Kubernetes Fault Tolerance Feedback issue

Feedback: GitLab Runner Fault Tolerance Feature

Overview

We've recently implemented fault tolerance for GitLab Runner, allowing Runner Managers to resume running jobs after restarts or failures. This feature helps address orphaned Kubernetes pods and jobs stuck in "Running" state when Runner Managers restart.
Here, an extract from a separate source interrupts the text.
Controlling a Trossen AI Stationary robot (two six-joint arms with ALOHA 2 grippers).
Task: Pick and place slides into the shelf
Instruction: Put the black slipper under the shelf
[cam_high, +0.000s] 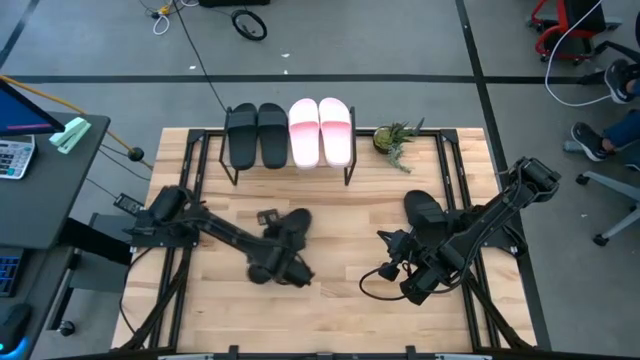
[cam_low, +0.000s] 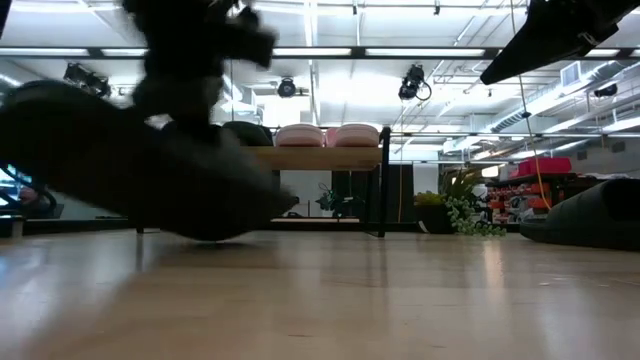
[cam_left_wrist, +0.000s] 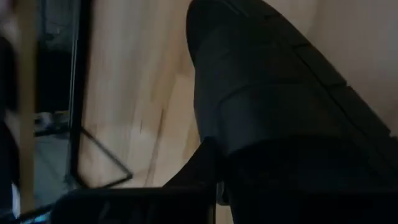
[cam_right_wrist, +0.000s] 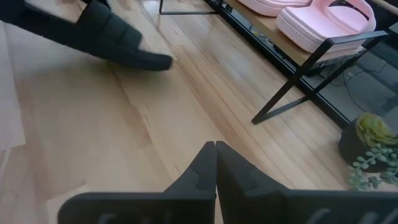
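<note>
The shelf (cam_high: 292, 168) stands at the table's far edge. On its top board rest two black slides (cam_high: 257, 135) and two pink slides (cam_high: 321, 131), soles down. My left gripper (cam_high: 283, 245) is mid-table, shut on a third black slide (cam_low: 130, 165), which fills the left wrist view (cam_left_wrist: 267, 106). A fourth black slide (cam_high: 422, 208) lies sole-down on the table right of centre, also in the low view (cam_low: 590, 215). My right gripper (cam_right_wrist: 216, 163) is shut and holds nothing. It hovers just near of that slide (cam_high: 388, 243). My left gripper holds the black slide around its wide strap (cam_left_wrist: 249, 118), coming from above. One finger (cam_left_wrist: 202, 168) shows against the strap's edge; the slide hides the other. The slide hangs tilted, with its low end (cam_low: 270, 205) close to the tabletop; whether it touches I cannot tell.
A small potted plant (cam_high: 394, 140) stands right of the shelf. Bare tabletop (cam_high: 340, 215) lies between the two grippers and in front of the shelf. A desk with a calculator (cam_high: 12, 155) stands off the table's left side, and a person's foot (cam_high: 588, 140) shows far right.
</note>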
The initial implementation supports:

Kubernetes executor with attach strategy
File store for saving job execution state
Seamless resumption of running jobs after manager restarts

Feedback Request

We'd like to gather feedback from users who have tested this feature to help guide future improvements. Please share your experiences with:

General functionality - Did the feature work as expected? Were you able to resume jobs after Runner Manager restarts?
Configuration - Was the configuration intuitive? Did you encounter any issues setting up the store or other options?
Deployment scenarios - How did you deploy Runner with fault tolerance? Single instance, multiple instances, Helm chart, Runner Operator, etc.
Performance impact - Did you notice any performance changes when fault tolerance was enabled?
Store behavior - How did the File store perform in your environment? Any issues with cleanup, space usage, or job resumption?
Edge cases - Did you encounter any unexpected behavior or edge cases we should address?
Feature requests - What additional capabilities would make this feature more valuable to you? (e.g., additional store types, support for other executors)

Usage Information

Please include the following information when providing feedback:

GitLab Runner version
Executor configuration (relevant parts of your config.toml)
Deployment environment (Kubernetes version, cloud provider if applicable)
Any relevant error messages or logs

Future Development

Based on your feedback, we plan to:

Consider supporting additional store types (e.g., Redis)
Potentially expand support to other executors
Improve handling of edge cases and error scenarios
Enhance the fault tolerance documentation

Your input is valuable in helping us prioritize these improvements. Thank you for testing this feature!